LSM Tree Compaction Sort

Sorting through hierarchical merging in Log Structured Merge Trees using compaction across levels.

LSM Tree Compaction Sort

LSM tree compaction sort organizes sorting as a sequence of merges across levels in a Log Structured Merge (LSM) tree. Data is inserted in batches, stored as sorted runs, and periodically merged into larger sorted structures.

Sorting emerges as a byproduct of compaction. Each level maintains sorted order, and merges ensure global ordering across levels.

Model

Assume:

  • data arrives in batches
  • memory buffer of size $M$
  • disk organized into levels $L_0, L_1, \ldots$
  • each level stores sorted runs

Each level is larger than the previous by a factor $T$ (size ratio).

Core Idea

  1. Accumulate records in memory
  2. Sort and flush as a run to disk
  3. Merge runs across levels when a level exceeds capacity
  4. Continue until data stabilizes

Each compaction step merges sorted runs into a larger sorted run.

Algorithm

lsm_sort(stream):
    mem = empty buffer
    levels = []

    for record in stream:
        insert into mem

        if mem is full:
            run = sort(mem)
            add_to_level(levels, 0, run)
            clear mem

    flush remaining mem
    compact all levels

    return merge_all_levels(levels)

Compaction:

add_to_level(levels, i, run):
    ensure level i exists

    append run to levels[i]

    if size(levels[i]) exceeds threshold:
        merged = merge(levels[i])
        clear levels[i]
        add_to_level(levels, i + 1, merged)

Example

Suppose memory holds 3 elements and input is:

$$ [8, 3, 5, 1, 9, 2, 7] $$

Step 1: Flush runs

  • [8, 3, 5] → [3, 5, 8] → level 0
  • [1, 9, 2] → [1, 2, 9] → level 0
  • [7] → [7] → level 0

Step 2: Compaction

Level 0 has multiple runs:

merge:

$$ [3,5,8], [1,2,9], [7] \rightarrow [1,2,3,5,7,8,9] $$

store at level 1

Correctness

Each flushed run is sorted. Compaction merges sorted runs using a standard merge procedure that preserves order.

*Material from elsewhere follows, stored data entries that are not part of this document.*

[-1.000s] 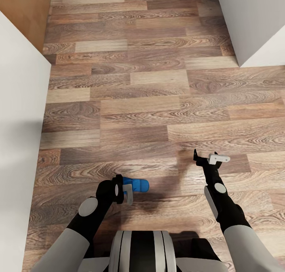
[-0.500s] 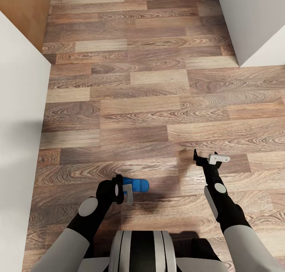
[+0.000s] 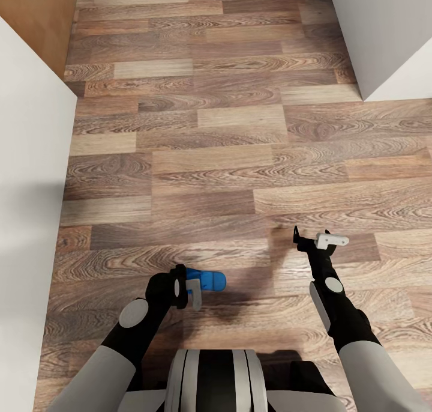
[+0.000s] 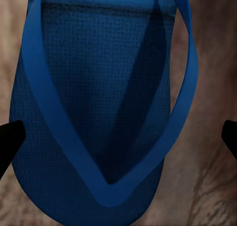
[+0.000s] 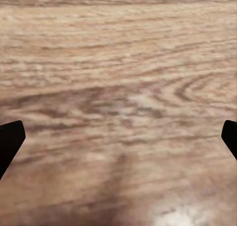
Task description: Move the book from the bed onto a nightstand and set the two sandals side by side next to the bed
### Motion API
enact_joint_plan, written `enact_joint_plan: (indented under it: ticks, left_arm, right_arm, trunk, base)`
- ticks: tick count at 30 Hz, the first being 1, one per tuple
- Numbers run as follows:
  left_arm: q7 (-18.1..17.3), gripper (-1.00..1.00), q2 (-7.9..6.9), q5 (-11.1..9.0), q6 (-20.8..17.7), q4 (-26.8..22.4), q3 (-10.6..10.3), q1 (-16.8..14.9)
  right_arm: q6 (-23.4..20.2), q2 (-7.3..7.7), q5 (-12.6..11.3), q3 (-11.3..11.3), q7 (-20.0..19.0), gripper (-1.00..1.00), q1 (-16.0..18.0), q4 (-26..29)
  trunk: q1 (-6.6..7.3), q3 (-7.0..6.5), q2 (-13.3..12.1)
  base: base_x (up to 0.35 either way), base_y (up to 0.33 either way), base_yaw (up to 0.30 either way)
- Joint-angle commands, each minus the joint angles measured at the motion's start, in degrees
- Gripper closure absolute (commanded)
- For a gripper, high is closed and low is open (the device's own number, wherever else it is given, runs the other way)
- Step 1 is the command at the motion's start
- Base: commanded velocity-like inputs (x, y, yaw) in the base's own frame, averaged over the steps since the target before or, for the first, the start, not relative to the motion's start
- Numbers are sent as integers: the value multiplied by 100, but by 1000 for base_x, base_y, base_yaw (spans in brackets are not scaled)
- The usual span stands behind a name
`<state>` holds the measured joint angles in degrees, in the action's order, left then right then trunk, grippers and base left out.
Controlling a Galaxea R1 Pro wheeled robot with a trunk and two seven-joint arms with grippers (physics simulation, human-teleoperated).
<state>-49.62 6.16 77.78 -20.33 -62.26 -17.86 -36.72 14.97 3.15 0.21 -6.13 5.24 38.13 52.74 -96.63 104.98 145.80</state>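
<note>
One bright blue sandal sits at my left gripper, low over the wood floor. In the left wrist view the sandal shows its strap side, with the black fingertips wide apart at its two edges. That gripper is open around the sandal, and I cannot tell whether the sandal rests on the floor. My right gripper is open and empty over bare planks. The book, the bed and the nightstand are out of view.
A white wall runs close along my left side, with a brown wooden surface beyond it. Another white wall corner stands at the far right. Wood-plank floor stretches ahead between them.
</note>
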Motion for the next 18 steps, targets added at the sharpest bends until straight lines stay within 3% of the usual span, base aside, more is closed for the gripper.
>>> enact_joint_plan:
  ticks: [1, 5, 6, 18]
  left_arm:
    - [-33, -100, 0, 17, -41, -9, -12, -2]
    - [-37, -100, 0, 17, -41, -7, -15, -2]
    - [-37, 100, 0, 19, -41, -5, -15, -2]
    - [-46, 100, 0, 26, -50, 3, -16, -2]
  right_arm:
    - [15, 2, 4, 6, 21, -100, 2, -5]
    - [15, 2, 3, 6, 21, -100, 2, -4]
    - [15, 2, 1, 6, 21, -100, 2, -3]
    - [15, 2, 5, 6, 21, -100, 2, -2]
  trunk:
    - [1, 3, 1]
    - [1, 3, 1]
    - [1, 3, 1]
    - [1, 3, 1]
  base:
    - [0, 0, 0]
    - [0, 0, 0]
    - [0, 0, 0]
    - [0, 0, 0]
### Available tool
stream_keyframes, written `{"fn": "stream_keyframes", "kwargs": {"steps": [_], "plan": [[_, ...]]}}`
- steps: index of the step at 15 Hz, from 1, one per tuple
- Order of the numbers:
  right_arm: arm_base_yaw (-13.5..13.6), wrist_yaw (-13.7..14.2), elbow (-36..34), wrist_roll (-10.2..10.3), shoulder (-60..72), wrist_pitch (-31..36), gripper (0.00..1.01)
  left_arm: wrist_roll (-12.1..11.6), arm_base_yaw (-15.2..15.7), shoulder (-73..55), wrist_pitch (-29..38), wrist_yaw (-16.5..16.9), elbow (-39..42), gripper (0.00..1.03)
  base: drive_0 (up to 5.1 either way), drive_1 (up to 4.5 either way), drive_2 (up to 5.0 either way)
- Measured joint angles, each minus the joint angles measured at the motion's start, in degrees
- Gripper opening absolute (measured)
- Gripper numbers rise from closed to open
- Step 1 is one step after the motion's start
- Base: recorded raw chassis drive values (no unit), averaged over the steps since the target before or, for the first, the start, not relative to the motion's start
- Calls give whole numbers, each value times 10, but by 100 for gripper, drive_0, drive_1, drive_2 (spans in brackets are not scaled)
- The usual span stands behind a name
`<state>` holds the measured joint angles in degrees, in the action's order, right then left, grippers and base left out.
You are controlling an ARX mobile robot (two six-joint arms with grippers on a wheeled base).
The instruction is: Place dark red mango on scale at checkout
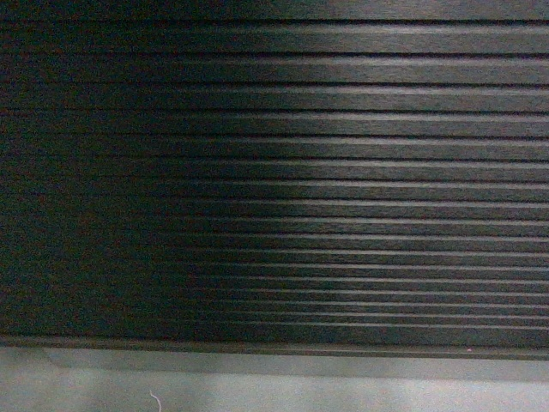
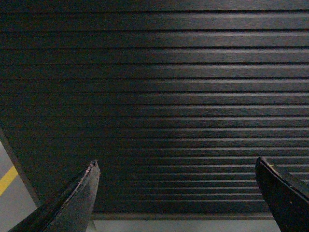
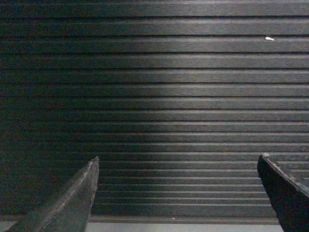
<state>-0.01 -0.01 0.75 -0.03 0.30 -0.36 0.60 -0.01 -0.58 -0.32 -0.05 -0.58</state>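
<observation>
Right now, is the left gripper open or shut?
Open. The left gripper shows its two fingertips far apart and empty, with only the checkout's ribbed front between them.

Pale grey floor (image 1: 274,390) along the near bottom edge, with a small white thread-like scrap (image 1: 155,400) lying on it toward the left. Yellow floor line (image 2: 7,180) running diagonally at the far left of the left wrist view, on grey ground.
</observation>
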Motion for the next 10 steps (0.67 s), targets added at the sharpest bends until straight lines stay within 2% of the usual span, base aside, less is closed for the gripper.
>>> {"fn": "stream_keyframes", "kwargs": {"steps": [1, 10], "plan": [[0, 0, 0, 0, 0, 0, 98, 0, 0, 0, -1, 0, 0, 98, 3, 230, -224], [0, 1, 0, 1, 0, 2, 98, 0, 0, 0, 1, 0, 0, 98, 0, 0, 0]]}}
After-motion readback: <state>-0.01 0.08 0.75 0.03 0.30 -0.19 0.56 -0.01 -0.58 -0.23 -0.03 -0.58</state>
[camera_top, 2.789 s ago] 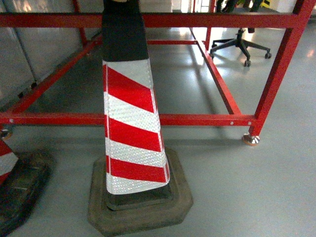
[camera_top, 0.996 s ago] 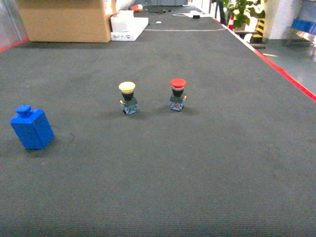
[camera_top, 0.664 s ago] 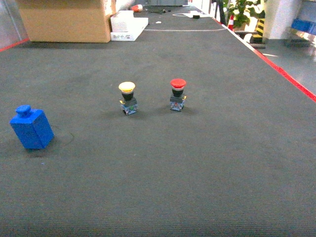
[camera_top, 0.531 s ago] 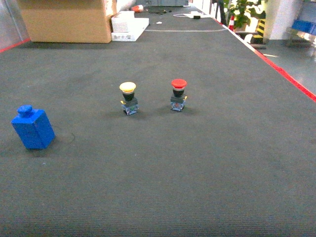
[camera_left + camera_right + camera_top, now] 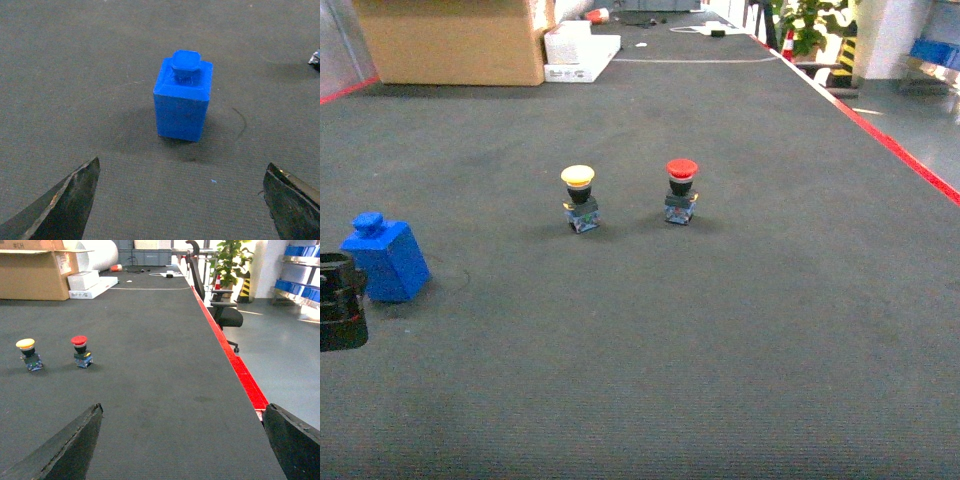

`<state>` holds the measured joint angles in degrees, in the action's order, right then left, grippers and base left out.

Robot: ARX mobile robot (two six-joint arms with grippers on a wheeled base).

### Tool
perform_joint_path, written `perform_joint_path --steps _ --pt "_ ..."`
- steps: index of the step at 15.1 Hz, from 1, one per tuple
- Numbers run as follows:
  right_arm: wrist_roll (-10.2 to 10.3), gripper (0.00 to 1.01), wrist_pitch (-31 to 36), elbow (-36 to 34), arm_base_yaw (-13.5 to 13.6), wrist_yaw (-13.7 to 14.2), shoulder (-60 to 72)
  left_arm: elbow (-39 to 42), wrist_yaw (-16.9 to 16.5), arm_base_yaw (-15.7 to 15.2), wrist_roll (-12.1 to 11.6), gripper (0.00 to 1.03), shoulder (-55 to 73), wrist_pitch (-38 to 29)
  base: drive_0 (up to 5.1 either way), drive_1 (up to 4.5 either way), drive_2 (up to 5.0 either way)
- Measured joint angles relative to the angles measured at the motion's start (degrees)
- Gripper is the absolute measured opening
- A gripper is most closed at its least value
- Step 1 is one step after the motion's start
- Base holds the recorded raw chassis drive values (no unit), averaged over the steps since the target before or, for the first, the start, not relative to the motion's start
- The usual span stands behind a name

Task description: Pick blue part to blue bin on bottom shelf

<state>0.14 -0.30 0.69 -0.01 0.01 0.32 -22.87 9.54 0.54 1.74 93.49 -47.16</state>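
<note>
At far left the left gripper (image 5: 182, 200) hangs with fingers spread wide, empty, just short of the blue part (image 5: 183, 97), a glossy square block with a stubby knob, upright on the dark ribbed mat (image 5: 720, 340); rightwards stand a yellow-capped button (image 5: 579, 197) and a red-capped button (image 5: 680, 190); the right gripper (image 5: 182, 440) seems equally wide, holding nothing.

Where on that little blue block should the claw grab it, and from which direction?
Probably across the flat side walls of the blue block, coming straight on from the left claw's side. The block stands upright, its body is wide and flat-sided, and the small knob on top looks too short to hold well.
</note>
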Motion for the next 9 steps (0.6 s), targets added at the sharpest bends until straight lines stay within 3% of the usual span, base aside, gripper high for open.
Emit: perform_joint_path --steps 9 --pt "0.0 0.98 0.0 0.0 0.0 -0.02 0.0 -16.39 0.5 -1.53 -0.24 0.98 18.25 2.6 0.0 0.0 0.0"
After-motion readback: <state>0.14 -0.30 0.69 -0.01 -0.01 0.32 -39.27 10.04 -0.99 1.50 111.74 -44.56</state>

Each level stores data in sorted form.

When all levels are merged or queried with a merge procedure, the resulting sequence is globally sorted.

No elements are lost or duplicated because compaction only merges existing runs.

Complexity

Let:

  • $N$ be total elements
  • $B$ be block size
  • $T$ be size ratio between levels

I/O cost:

$$ O\left(\frac{N}{B} \log_T \frac{N}{M}\right) $$

Each element may be rewritten multiple times during compaction.

CPU cost:

$$ O(N \log k) $$

per merge, where $k$ is number of runs merged.

Tradeoffs

parameter effect
larger $T$ fewer levels, more expensive compactions
smaller $T$ more levels, cheaper compactions
aggressive compaction better read performance
lazy compaction better write throughput

When to Use

LSM compaction sort is appropriate when:

  • data arrives continuously
  • write throughput is more important than immediate sorting
  • storage is append-friendly
  • eventual sorted order is acceptable
  • system resembles a database or log store

It is widely used in key-value stores and storage engines.

Comparison

method behavior
external merge sort batch sorting
buffer tree sort batched insertion
LSM compaction continuous merge and sort

Implementation Sketch

import heapq

def merge_runs(runs):
    heap = []
    iters = [iter(r) for r in runs]

    for i, it in enumerate(iters):
        try:
            heapq.heappush(heap, (next(it), i))
        except StopIteration:
            pass

    result = []

    while heap:
        val, i = heapq.heappop(heap)
        result.append(val)
        try:
            heapq.heappush(heap, (next(iters[i]), i))
        except StopIteration:
            pass

    return result
def lsm_sort(data, mem_size):
    levels = []
    mem = []

    def add(level, run):
        while len(levels) <= level:
            levels.append([])
        levels[level].append(run)

        if len(levels[level]) > 2:
            merged = merge_runs(levels[level])
            levels[level] = []
            add(level + 1, merged)

    for x in data:
        mem.append(x)
        if len(mem) >= mem_size:
            add(0, sorted(mem))
            mem = []

    if mem:
        add(0, sorted(mem))

    return merge_runs([run for level in levels for run in level])

Notes

LSM tree compaction reframes sorting as a continuous process. Instead of sorting once, data is gradually organized through merges. This approach trades extra write cost for high ingestion throughput and scalability.